Regular customers included:
A man convinced the chemtrails are real who gave me six separate pieces of literature on the subject
A little person named Kevin who told me “sometimes I call myself a dwarf when I’m feeling whimsical”
An actual group of Neo-Nazis
An actual Earth, Wind, and Fire cover band (they played for us)
Twins who came in separately on the same day and I thought they were one woman changing outfits rapidly for the longest time
A Scottish landscaper who told us we “couldn’t prove he doesn’t know Simon Pegg”
I have more these are just off the top of my head
I can’t believe I forgot
two line cooks got into a really heated argument about whether Vin Diesel is bisexual or not
I asked an elderly man if he wanted to use the AARP discount and he said “No, I’m not a socialist”.
Having worked in food service for years, yes to all of this.
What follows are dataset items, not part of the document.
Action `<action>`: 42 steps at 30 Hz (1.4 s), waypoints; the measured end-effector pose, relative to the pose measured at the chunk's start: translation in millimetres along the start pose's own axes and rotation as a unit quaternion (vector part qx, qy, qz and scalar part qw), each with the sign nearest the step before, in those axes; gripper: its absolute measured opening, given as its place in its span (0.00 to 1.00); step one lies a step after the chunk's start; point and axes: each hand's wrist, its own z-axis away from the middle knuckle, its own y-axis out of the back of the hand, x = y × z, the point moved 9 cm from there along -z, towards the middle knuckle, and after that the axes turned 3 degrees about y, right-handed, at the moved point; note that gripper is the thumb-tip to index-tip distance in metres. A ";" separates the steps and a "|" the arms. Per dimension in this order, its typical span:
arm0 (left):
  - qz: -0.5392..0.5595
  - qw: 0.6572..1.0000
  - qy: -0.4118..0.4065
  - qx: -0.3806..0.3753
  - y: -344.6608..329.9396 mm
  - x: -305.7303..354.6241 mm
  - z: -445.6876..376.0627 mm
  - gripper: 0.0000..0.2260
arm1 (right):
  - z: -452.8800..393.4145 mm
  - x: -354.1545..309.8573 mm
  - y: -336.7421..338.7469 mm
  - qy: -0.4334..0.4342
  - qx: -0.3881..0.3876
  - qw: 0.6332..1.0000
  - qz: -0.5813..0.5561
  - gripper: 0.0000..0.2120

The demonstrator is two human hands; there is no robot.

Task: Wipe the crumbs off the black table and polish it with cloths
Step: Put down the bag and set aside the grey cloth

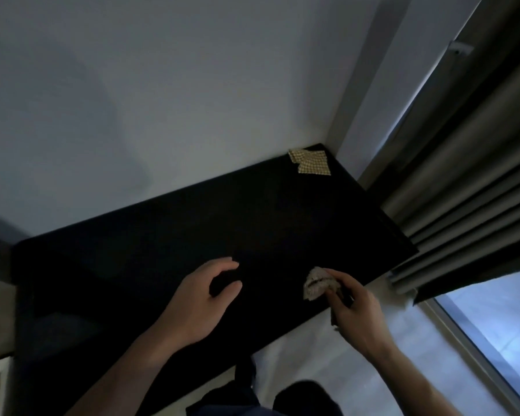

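Note:
The black table [192,235] stands against a white wall and fills the middle of the head view. My right hand [354,310] pinches a crumpled pale cloth [317,283] near the table's front right edge. Over the table's front middle, my left hand [204,298] has its fingers loosely curled and nothing in it. A second cloth, yellow and checked [311,162], lies flat in the far right corner of the table. No crumbs are visible on the dark surface.
Grey curtains [463,190] hang close along the table's right edge, with a bright window [493,319] below them. The white wall [162,100] borders the table's far side. Pale floor [357,370] lies in front of the table.

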 end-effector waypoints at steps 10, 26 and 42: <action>0.017 0.997 0.061 0.046 -30.5 43.5 -100.5 0.18 | -148.1 52.6 47.6 0.016 -0.029 0.999 0.028 0.18; 0.171 0.922 0.275 0.212 -86.3 28.4 -172.5 0.12 | -460.1 148.5 71.3 -0.021 -0.158 0.976 0.150 0.18; 0.162 0.916 0.303 0.210 -86.8 36.6 -242.6 0.12 | -568.4 162.5 40.7 0.078 -0.207 0.929 0.298 0.11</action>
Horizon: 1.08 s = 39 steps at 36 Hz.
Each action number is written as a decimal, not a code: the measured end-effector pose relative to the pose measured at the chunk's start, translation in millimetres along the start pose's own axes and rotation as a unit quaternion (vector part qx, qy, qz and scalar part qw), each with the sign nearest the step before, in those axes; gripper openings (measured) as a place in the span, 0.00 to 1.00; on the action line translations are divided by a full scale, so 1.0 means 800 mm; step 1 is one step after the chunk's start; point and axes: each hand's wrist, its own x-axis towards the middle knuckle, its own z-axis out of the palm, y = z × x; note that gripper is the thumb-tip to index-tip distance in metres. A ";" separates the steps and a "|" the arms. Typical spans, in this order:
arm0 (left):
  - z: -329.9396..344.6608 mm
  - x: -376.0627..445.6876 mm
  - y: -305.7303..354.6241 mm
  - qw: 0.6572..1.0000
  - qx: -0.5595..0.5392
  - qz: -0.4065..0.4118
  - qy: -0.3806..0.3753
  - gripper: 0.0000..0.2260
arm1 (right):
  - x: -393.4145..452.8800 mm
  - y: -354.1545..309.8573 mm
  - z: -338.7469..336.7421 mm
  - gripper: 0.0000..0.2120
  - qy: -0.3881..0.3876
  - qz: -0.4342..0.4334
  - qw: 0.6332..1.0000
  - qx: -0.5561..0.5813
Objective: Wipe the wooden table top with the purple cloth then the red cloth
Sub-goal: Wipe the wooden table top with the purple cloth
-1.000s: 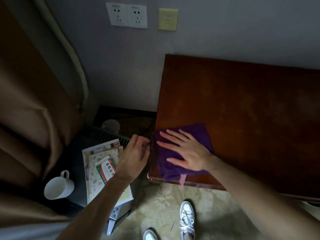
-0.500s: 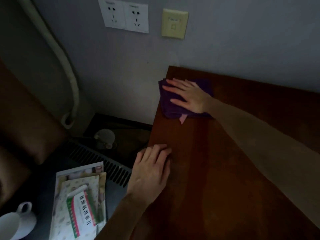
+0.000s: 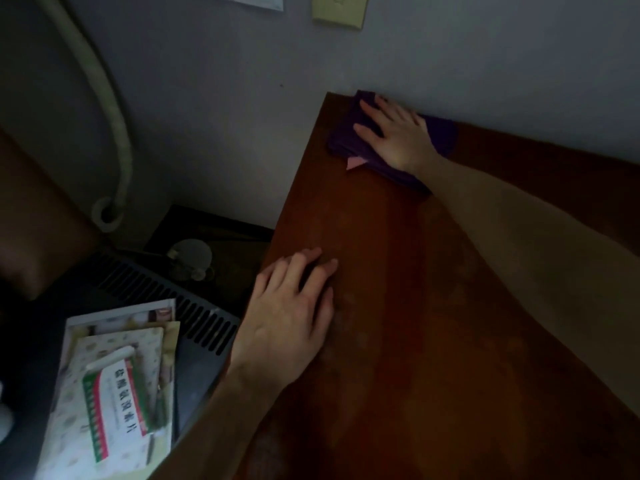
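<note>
Head view: our right hand lies flat, fingers straight, pressing the purple cloth, which has slid from the near left edge of the wooden table top up into its far corner against the wall. Our left hand, fingers relaxed, now rests on the table's left edge, so we judge the purple pass underway; no red cloth shows.

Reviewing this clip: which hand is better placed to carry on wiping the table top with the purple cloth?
Right. The right hand lies flat on the purple cloth at the table top's far corner by the wall. The left hand rests on bare wood at the near left edge, apart from the cloth.
</note>
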 end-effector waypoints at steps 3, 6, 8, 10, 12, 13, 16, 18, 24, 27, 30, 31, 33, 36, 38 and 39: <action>0.001 0.002 -0.001 1.000 0.006 0.002 0.008 0.19 | -0.042 -0.005 0.001 0.33 -0.002 0.042 0.999 0.014; 0.002 0.001 -0.001 1.000 0.008 0.011 0.023 0.18 | -0.104 -0.013 0.005 0.33 0.012 0.066 0.998 0.016; 0.002 -0.001 -0.001 0.999 0.004 0.020 0.036 0.18 | -0.155 -0.019 0.010 0.33 0.018 0.076 0.997 0.012; 0.002 -0.003 0.000 0.999 -0.002 0.030 0.042 0.19 | -0.210 -0.028 0.015 0.32 0.025 0.087 0.996 0.011; 0.002 -0.005 -0.002 0.998 -0.005 0.034 0.043 0.19 | -0.267 -0.041 0.022 0.32 0.030 0.091 0.995 0.006; 0.002 -0.006 -0.002 0.999 -0.004 0.033 0.043 0.20 | -0.295 -0.049 0.026 0.33 0.036 0.093 0.995 0.001; 0.001 -0.008 -0.001 0.999 0.000 0.032 0.040 0.21 | -0.381 -0.076 0.038 0.36 0.059 0.090 0.994 -0.009; -0.002 -0.010 0.000 0.999 0.004 0.036 0.038 0.20 | -0.434 -0.094 0.044 0.35 0.063 0.067 0.996 -0.017; -0.006 -0.006 0.021 0.998 0.021 0.061 0.006 0.19 | -0.512 -0.092 0.039 0.34 -0.006 -0.073 0.997 -0.026; -0.005 0.003 0.037 0.997 0.010 0.081 0.006 0.18 | -0.488 -0.059 0.024 0.33 -0.040 -0.142 0.989 -0.017; 0.000 0.010 0.045 0.998 -0.013 0.054 -0.002 0.19 | -0.447 -0.017 0.013 0.32 -0.062 -0.191 0.979 -0.021; 0.002 0.010 0.046 0.999 -0.018 0.042 -0.004 0.19 | -0.431 -0.004 0.011 0.32 -0.063 -0.199 0.978 -0.025; 0.009 0.007 0.047 0.999 -0.008 0.032 -0.010 0.21 | -0.395 0.023 0.004 0.31 -0.059 -0.214 0.975 -0.026; 0.015 0.003 0.050 0.999 0.023 0.045 -0.014 0.22 | -0.333 0.060 -0.008 0.30 -0.062 -0.224 0.972 -0.038; 0.015 0.004 0.051 0.998 0.035 0.046 -0.018 0.22 | -0.290 0.083 -0.015 0.29 -0.058 -0.222 0.972 -0.055; 0.015 0.004 0.051 0.998 0.040 0.044 -0.025 0.23 | -0.270 0.092 -0.018 0.29 -0.057 -0.220 0.972 -0.062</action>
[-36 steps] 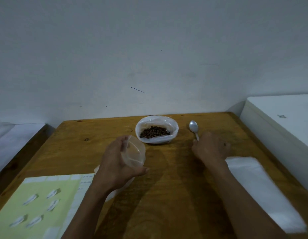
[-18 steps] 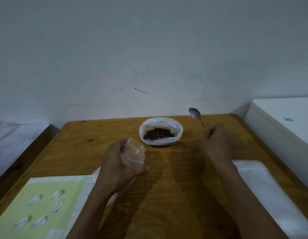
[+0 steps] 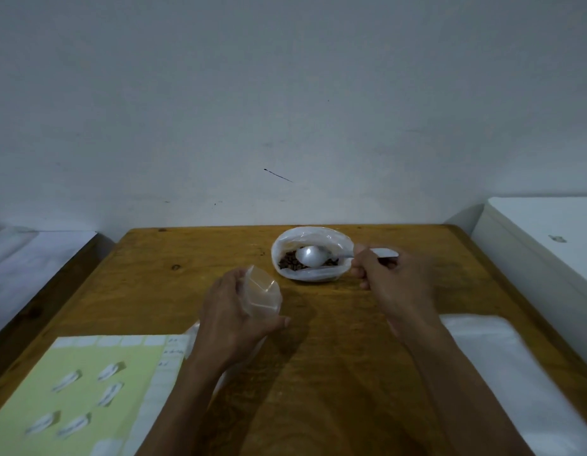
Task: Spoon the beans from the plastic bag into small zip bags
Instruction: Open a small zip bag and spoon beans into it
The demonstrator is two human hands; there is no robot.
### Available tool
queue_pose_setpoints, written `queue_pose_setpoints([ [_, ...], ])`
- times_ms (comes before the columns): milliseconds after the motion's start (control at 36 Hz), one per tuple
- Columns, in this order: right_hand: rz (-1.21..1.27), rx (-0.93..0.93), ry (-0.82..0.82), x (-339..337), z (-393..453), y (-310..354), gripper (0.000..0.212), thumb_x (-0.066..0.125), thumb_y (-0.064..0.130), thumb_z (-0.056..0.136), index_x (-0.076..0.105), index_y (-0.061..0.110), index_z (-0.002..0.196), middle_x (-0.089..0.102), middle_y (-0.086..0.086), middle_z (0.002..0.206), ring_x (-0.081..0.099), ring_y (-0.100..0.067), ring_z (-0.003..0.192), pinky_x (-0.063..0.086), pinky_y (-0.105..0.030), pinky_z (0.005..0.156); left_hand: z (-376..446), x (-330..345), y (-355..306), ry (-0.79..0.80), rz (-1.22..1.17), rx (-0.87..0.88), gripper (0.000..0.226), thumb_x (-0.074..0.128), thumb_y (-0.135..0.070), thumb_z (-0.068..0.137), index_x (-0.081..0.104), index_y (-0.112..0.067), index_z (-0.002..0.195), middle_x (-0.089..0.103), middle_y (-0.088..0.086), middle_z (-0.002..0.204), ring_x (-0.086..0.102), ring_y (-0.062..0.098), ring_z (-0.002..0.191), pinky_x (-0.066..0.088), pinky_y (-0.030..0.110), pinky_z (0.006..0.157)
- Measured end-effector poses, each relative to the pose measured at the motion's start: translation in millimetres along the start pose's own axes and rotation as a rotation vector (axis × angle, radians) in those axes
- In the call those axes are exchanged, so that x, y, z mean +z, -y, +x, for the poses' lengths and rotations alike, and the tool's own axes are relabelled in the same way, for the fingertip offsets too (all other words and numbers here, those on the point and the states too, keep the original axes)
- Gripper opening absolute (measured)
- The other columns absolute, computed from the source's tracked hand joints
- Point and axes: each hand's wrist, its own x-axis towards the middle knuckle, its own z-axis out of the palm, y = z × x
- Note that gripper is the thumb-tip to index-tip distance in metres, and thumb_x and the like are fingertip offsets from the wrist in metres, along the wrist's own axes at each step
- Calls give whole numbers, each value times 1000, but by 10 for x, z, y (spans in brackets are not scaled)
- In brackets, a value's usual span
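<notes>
Beans (image 3: 290, 261) sit in the plastic bag (image 3: 313, 274) — your right hand (image 3: 395, 278) grips the spoon (image 3: 313, 256), bowl over them; your left hand (image 3: 231, 319) holds a small zip bag (image 3: 264, 292) open-mouthed.

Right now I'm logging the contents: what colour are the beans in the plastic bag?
Dark brown beans, seen in the head view.

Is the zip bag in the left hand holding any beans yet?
No: the small zip bag gripped by the left hand looks clear and empty, while the spoon is at the beans in the plastic bag.
</notes>
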Motion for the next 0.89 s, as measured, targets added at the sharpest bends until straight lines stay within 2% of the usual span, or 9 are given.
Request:
queue_pose_setpoints([
  [83, -323, -227, -6, 53, -7, -87, 20, 61, 31, 97, 75, 21, 107, 75, 8, 85, 63, -1, 70, 46, -16, 63, 22, 2, -2, 1, -4, -8, 119, 88, -62, 40, 39, -28, 143, 49, -3, 138, 48, 20, 124, 51, 50, 97],
  [167, -531, -492, -4, 141, 25, -220, 22, 60, 25, 98, 74, 15, 112, 72, -1, 94, 58, -8, 76, 40, -11, 64, 38, 17, -21, 6, 3, -8, 120, 86, -64, 39, 39, -27, 143, 50, -1, 137, 48, 20, 123, 52, 49, 97],
  [250, -580, -541, 35, 261, 41, -367, 20, 59, 19, 99, 72, 12, 112, 65, 1, 89, 51, -4, 73, 34, -8, 63, 41, 26, -50, 20, 4, -6, 123, 83, -68, 36, 39, -26, 143, 49, -1, 137, 48, 21, 122, 51, 50, 97],
  [333, -476, -421, -26, 337, 44, -468, 18, 56, 21, 100, 73, 16, 102, 63, 5, 80, 53, -2, 69, 38, -14, 59, 42, 29, -73, 42, -1, -7, 125, 81, -69, 35, 38, -27, 144, 49, -1, 137, 47, 21, 123, 50, 49, 98],
  [444, -258, -81, -136, 403, 64, -519, 28, 54, 28, 100, 70, 25, 76, 68, 5, 66, 65, -11, 65, 52, -30, 61, 52, 26, -92, 51, 9, -1, 126, 78, -71, 33, 38, -28, 144, 50, -1, 136, 48, 21, 122, 50, 49, 98],
  [528, -26, 145, -164, 443, 77, -477, 24, 58, 23, 97, 68, 24, 75, 73, 0, 70, 70, -16, 70, 58, -38, 73, 54, 31, -120, 61, 18, -6, 130, 72, -76, 29, 38, -28, 144, 50, -2, 135, 48, 20, 123, 50, 49, 98],
  [583, 109, 252, -182, 448, 112, -446, 17, 60, 18, 96, 70, 17, 82, 74, -5, 74, 68, -17, 69, 58, -35, 71, 47, 42, -132, 64, 28, -7, 131, 69, -78, 28, 37, -28, 144, 50, -2, 136, 48, 20, 123, 50, 49, 99],
  [694, 279, 334, -234, 409, 169, -409, 11, 62, 13, 95, 70, 8, 90, 72, -7, 72, 67, -14, 64, 56, -27, 62, 34, 65, -139, 59, 47, -2, 130, 70, -79, 29, 37, -28, 144, 49, -2, 136, 47, 21, 124, 48, 51, 100],
  [889, 362, 324, -197, 272, 102, -296, 9, 64, 10, 93, 69, 5, 88, 72, -9, 72, 66, -15, 63, 53, -27, 58, 14, 78, -155, 45, 27, 0, 126, 71, -77, 31, 39, -27, 142, 50, -3, 131, 48, 19, 120, 50, 49, 98],
])
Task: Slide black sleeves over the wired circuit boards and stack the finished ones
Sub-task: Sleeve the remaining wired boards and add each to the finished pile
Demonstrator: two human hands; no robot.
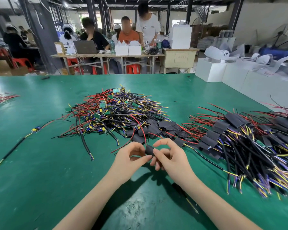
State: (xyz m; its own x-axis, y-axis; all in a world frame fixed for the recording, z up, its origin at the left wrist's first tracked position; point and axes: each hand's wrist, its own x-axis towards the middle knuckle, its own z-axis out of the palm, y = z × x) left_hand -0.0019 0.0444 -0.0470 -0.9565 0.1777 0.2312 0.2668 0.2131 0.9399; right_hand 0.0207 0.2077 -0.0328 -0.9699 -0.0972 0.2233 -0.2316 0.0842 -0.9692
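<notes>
Midway: left hand (131,156) and right hand (166,156) both pinch short black tubular sleeve (149,149) near centre, red wire trailing out. Big sleeved-board stack (239,138) right; large heap of bare green wired boards (115,110) far centre left; loose sleeves (156,130) between.

Left hand (131,155) & right hand (166,155) pinch black sleeve (149,149) w/ red wire above green surface (40,171); bare boards pile (113,110) behind, sleeved stack (239,138) right.
</notes>
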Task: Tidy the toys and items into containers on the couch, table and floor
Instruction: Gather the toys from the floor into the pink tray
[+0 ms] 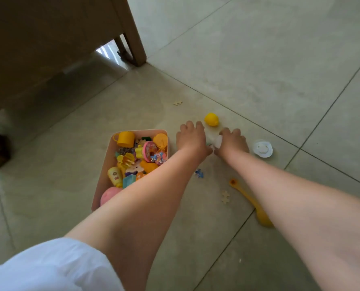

This shit just happens – but I’m betting it is magnified at any place that is open 24 hours a day.
it’s all you americans talk about… liminal space this… cryptid that
america is big, we got.,.,.,. its a lot happening here
It’s at least 3,000 miles just from the East Coast to the West, depending on where you start.
If I try to drive from here in Maine to New Mexico, it’s 2,400 miles.
From here to Oregon, 800 miles from my current residence to my relatives in NJ, then another 3,000 miles after that.
A brisk 8 day drive that meanders through mountains, forests, corn fields, dry, flat, empty plains, more mountains, and then a temperate rain forest in Oregon.
The land has some seriously creepy stuff, even just right outside our doors.
There is often barking sounds on the other side of our back door.
At 3 am.
When no one would let their dog out.
It’s a consensus not to even look out the fucking windows at night.
Especially during the winter months.
Nothing chills your heart faster than sitting in front of a window and hearing footsteps breaking through the snow behind you, only to look and not see anything.
I live in a tiny town whose distance from larger cities ranges from 30 miles, to 70 miles. What is in between?
Giant stretches of forests, swamps, pockets of civilization, more trees, farms, wildlife, and winding roads. All of which gives the feeling of nature merely tolerating humans, and that we are one frost heave away from our houses being destroyed, one stretch of undergrowth away from our roads being pulled back into the earth.
And almost every night, we have to convince ourselves that the popping, echoing gunshot sounds are really fireworks, because we have no idea what they might be shooting at.
There’s a reason Stephen King sets almost all his stories in Maine.
New Mexico, stuck under Colorado, next to Texas, and uncomfortably close to Arizona. I grew up there. The air is so dry your skin splits and doesn’t bleed. Coyotes sing at night. It starts off in the distance, but the response comes from all around. The sky, my gods, the sky. In the day it is vast and unfeeling. At night the stars show how little you truly are.
This is the gentle stuff. I’m not going to talk about the whispered tales from those that live on, or close, to the reservations. I’m not going to go on about the years of drought, or how the ground gives way once the rain falls. The frost in the winter stays in the shadows, you can see the line where the sun stops. It will stay there until spring. People don’t tell you about the elevation, or how thin the air truly is. The stretches of empty road with only husks of houses to dot the side of the horizon. There’s no one around for miles except those three houses. How do they live out here? The closest town is half an hour away and it’s just a gas station with a laundry attached.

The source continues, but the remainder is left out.